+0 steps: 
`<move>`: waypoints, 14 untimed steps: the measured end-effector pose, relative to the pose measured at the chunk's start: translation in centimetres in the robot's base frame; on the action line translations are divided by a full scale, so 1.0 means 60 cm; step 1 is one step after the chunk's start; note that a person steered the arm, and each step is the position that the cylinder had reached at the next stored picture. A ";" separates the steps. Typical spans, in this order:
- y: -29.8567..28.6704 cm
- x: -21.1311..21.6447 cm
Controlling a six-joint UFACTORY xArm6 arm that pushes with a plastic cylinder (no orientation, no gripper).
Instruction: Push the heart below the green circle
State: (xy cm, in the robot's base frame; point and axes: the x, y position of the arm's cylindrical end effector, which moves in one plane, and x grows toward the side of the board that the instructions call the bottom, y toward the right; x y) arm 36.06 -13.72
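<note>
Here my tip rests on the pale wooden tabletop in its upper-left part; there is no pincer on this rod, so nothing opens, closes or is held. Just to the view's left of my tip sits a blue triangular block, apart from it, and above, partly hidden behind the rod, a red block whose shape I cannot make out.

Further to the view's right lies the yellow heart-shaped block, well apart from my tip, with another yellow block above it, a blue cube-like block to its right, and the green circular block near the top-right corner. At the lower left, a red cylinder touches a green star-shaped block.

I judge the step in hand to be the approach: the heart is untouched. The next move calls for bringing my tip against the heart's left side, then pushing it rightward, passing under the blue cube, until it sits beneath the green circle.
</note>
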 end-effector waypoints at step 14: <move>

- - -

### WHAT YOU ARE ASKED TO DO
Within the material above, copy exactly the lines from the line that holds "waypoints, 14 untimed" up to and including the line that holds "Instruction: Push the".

### RESULT OF THIS TASK
`<move>`: waypoints, 14 untimed steps: the measured end-effector pose, relative to the pose measured at the chunk's start: translation in centimetres in the robot's base frame; on the action line translations are divided by a full scale, so 1.0 means 60 cm; step 1 is one step after the chunk's start; note that a person steered the arm, and each step is the position that the cylinder had reached at the next stored picture. A ";" separates the steps. Typical spans, in this order:
- y: -29.8567..28.6704 cm
- x: -21.1311..21.6447 cm
Controlling a six-joint UFACTORY xArm6 arm that pushes with a plastic cylinder (no orientation, no gripper).
Instruction: Push the heart below the green circle

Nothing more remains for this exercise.